Simulations based on registry data for other purposes may not adequately reflect data collected during triage. For example, protocols often incorporate comorbid conditions or clinical frailty scores, which predict poor longer term survival. Simulation studies of these protocols rely on registry data collected from the medical record for other purposes. However, physicians determining the histories of patients in actual life-or-death triage situations might collect different data.5, 6, 7 Triage protocols often incorporate complex adjudication procedures to handle ties or appeals that cannot be easily simulated. Finally, this study assesses only the admission decision. It does not tell us what to do for patients already using scarce critical care resources, whose prognoses may be worse than those of new patients.

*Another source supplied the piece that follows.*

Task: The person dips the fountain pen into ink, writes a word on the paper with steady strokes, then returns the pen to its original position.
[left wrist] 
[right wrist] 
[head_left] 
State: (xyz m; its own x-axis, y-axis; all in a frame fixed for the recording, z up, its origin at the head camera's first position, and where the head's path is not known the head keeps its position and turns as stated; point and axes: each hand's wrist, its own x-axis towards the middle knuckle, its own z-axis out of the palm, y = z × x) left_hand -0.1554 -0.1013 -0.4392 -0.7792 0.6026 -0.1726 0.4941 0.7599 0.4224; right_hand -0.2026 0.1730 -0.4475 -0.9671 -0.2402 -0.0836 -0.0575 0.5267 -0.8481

There are some questions on emergency allocation that simulations can empirically evaluate. Different allocation philosophies can be compared, as done by Wunsch et al, to measure their variable population impacts. Potential bias against marginalized populations, including elderly, disabled, racialized, and low socioeconomic populations, can be discovered and mitigated. The authors from this study conclude that survival rates in low-priority groups suggest a critical failing in their triage protocol. Yet, this protocol did separate out a group of patients with lower survival from those with better outcomes. No triage protocol will ever perfectly identify individual patients who will or will not benefit from critical care. Some patients who would have survived under nontriage conditions will die. Stakeholders must decide how many preventable deaths are acceptable during an emergency. A 20% survival rate in “low priority” groups may be unacceptable during routine care, but when resources become scarce during a pandemic, it is better to use an ICU bed for someone with a 60% probability of survival than 20%. Simulations can help inform these decisions by providing the public with a general idea of what could happen when we must use these protocols.

Simulations cannot replace real-world studies of triage in answering questions such as the following: How many beds were made available by withdrawal of life-sustaining treatments? How many patients were denied critical care? What was the survival of these low-priority patients? How were triage criteria modified to improve their application? Despite reports of rationing of intensive care in some hospitals, scientific studies of this practice are not available. We worry that fear of criticism or guilt concerning implementation of triage protocols may explain the lack of scientific reports of actual, not simulated, triage. Society has placed the profound responsibility of rationing life-saving treatments in the hands of frontline physicians. With this comes the obligation to report what we have done and how. Until then, these imprecise simulations of triage are all we have.